• What you will do
Lines below starting with the line with "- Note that" and going on through the line with "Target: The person" must be output exactly; the rest of the records must be left out.

• Exercise data

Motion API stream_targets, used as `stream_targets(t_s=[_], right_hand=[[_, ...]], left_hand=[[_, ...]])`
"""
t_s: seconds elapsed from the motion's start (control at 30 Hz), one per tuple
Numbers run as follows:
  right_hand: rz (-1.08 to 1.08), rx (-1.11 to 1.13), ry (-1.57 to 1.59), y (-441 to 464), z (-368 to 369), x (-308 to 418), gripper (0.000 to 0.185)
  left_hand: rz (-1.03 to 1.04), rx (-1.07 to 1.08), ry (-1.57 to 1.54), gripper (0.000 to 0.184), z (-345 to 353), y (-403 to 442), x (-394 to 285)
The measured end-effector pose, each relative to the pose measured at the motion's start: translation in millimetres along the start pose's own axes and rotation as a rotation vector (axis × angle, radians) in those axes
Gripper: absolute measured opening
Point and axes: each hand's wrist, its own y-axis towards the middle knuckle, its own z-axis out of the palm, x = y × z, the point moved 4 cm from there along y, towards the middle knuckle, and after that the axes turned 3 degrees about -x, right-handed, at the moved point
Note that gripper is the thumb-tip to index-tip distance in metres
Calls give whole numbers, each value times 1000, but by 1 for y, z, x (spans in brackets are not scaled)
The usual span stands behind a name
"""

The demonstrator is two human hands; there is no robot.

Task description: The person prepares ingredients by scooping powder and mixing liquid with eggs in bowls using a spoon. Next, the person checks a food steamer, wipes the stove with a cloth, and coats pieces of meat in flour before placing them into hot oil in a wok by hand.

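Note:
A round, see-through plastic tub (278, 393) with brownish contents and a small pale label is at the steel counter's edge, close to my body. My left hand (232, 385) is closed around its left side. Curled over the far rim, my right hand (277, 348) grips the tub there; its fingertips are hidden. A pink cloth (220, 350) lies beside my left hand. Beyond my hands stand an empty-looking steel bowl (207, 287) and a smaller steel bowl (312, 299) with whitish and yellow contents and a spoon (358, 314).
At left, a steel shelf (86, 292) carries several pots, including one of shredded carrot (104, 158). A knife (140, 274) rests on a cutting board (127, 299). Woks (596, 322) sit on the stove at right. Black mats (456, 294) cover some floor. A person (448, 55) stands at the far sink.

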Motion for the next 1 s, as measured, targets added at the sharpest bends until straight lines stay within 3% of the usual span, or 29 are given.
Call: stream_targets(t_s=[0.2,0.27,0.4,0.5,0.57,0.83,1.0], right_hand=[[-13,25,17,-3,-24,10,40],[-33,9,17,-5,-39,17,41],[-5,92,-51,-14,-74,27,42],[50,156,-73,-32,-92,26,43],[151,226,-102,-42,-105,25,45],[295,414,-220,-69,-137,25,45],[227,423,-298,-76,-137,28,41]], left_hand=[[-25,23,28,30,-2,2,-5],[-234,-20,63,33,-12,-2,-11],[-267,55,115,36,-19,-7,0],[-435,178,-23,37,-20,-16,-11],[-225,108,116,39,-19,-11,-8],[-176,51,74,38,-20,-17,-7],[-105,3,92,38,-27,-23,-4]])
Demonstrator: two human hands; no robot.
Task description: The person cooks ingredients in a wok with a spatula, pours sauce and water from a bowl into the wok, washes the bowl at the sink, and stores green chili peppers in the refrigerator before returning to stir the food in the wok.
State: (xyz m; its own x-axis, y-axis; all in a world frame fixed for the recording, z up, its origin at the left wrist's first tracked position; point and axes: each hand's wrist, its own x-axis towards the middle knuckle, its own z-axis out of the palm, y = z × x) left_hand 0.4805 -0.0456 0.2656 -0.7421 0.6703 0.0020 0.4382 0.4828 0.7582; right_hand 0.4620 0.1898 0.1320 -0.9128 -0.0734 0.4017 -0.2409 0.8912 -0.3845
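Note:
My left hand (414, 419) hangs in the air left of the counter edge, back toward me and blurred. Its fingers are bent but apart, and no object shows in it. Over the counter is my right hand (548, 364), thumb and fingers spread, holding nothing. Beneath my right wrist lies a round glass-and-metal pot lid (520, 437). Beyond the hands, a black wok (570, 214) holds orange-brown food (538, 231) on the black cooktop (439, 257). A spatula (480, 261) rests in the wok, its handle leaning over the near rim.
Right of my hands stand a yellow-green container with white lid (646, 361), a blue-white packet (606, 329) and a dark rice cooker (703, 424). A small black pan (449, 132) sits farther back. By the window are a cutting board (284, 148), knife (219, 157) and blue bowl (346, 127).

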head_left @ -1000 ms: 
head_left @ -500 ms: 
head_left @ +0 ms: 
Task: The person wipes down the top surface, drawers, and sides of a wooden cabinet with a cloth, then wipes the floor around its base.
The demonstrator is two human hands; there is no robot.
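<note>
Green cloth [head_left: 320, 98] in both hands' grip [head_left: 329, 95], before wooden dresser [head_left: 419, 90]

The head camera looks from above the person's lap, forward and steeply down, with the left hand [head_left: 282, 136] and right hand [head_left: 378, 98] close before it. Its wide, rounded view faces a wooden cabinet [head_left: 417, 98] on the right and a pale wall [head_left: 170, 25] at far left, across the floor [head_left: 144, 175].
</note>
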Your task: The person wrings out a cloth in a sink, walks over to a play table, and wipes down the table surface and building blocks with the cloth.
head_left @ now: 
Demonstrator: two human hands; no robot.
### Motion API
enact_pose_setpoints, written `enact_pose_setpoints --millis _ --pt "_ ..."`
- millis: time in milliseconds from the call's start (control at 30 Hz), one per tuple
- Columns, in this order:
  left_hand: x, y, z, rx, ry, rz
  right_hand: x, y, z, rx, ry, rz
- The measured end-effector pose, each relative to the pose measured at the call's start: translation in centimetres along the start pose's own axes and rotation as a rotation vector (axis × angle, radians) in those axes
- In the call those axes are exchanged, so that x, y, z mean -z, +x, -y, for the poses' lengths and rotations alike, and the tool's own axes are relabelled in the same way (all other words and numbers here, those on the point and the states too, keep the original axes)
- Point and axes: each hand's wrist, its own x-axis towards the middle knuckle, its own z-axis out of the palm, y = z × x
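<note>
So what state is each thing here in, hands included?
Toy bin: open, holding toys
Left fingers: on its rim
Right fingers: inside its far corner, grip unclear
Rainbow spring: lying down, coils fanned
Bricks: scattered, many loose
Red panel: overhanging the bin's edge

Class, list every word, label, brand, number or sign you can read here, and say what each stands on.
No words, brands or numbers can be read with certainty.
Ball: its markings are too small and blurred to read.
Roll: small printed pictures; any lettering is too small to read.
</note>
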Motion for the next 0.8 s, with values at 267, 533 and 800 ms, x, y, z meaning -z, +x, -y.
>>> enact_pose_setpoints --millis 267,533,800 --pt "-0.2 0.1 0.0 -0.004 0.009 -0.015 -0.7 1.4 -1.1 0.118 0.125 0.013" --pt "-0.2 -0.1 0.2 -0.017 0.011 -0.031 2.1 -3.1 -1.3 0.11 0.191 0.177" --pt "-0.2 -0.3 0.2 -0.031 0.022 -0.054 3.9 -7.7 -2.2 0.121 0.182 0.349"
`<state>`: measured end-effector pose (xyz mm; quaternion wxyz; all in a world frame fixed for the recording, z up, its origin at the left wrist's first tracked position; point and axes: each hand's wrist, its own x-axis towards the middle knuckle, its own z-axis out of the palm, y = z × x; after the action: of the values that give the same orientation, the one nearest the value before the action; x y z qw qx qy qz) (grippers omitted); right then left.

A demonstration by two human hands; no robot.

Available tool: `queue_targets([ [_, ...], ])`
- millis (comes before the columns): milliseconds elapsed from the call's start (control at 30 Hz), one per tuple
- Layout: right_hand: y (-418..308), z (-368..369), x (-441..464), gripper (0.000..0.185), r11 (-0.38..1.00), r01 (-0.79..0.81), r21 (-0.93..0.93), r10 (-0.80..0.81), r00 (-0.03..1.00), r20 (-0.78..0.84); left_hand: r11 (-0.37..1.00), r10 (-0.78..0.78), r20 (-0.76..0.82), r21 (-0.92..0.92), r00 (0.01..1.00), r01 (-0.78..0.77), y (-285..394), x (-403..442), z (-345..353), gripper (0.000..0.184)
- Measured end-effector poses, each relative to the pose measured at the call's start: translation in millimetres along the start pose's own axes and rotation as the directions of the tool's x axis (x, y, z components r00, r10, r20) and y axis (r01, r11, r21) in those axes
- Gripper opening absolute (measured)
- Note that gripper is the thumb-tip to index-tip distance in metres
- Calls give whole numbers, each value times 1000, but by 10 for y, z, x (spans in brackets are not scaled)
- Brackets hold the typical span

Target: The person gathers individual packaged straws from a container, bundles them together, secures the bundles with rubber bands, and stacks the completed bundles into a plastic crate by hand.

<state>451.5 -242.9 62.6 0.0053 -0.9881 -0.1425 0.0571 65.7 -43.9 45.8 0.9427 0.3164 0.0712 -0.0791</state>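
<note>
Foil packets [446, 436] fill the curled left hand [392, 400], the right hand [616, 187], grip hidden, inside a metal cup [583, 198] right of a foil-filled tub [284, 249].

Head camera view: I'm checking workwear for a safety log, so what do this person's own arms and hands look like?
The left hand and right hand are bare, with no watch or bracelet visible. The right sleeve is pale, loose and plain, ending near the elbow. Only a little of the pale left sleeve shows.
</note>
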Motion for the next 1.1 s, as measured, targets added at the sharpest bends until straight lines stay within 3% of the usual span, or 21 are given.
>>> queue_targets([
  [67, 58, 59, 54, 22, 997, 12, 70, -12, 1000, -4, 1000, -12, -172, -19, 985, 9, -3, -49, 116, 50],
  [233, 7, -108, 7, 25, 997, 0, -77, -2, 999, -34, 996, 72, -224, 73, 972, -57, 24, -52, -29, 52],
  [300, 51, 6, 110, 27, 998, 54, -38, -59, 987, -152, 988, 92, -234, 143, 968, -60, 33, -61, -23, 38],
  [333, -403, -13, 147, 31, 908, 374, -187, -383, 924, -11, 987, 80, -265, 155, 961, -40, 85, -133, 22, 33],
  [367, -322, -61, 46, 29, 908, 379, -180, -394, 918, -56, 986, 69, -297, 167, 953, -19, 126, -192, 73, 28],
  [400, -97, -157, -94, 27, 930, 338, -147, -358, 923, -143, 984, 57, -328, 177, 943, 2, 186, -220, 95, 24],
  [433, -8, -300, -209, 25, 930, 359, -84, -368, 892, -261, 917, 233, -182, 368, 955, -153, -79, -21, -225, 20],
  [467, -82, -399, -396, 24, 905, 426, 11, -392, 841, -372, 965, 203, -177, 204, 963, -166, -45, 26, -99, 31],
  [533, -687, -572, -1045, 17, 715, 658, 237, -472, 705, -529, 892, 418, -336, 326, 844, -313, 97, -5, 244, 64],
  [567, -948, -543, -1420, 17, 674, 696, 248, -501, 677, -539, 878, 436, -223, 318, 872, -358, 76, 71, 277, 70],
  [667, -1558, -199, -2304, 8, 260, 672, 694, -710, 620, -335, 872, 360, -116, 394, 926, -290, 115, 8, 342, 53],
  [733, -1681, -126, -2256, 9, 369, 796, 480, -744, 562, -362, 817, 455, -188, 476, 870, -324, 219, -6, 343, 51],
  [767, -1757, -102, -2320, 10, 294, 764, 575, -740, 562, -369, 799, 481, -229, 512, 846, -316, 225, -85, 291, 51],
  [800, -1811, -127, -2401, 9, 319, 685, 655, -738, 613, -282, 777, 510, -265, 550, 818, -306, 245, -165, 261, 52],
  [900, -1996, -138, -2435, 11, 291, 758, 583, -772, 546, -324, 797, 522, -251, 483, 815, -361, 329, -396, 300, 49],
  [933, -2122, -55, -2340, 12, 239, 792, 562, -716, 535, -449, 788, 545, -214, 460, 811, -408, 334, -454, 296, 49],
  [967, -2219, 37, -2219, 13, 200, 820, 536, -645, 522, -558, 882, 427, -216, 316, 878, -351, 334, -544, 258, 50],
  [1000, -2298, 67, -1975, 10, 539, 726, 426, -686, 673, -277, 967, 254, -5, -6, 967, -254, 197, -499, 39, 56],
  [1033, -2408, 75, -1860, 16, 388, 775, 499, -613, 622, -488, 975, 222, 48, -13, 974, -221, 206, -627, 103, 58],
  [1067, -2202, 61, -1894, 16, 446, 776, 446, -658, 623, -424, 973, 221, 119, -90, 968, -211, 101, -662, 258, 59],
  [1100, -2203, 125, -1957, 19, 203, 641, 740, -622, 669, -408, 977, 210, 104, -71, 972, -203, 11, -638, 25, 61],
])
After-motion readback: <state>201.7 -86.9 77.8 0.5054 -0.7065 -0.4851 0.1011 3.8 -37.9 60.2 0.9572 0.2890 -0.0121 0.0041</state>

• Answer for the task
- Note that gripper is the thumb-tip to index-tip distance in metres
- Calls give whole numbers, each value times 1000, but by 10 for y, z, x (spans in brackets are not scaled)
- Brackets hold the typical span

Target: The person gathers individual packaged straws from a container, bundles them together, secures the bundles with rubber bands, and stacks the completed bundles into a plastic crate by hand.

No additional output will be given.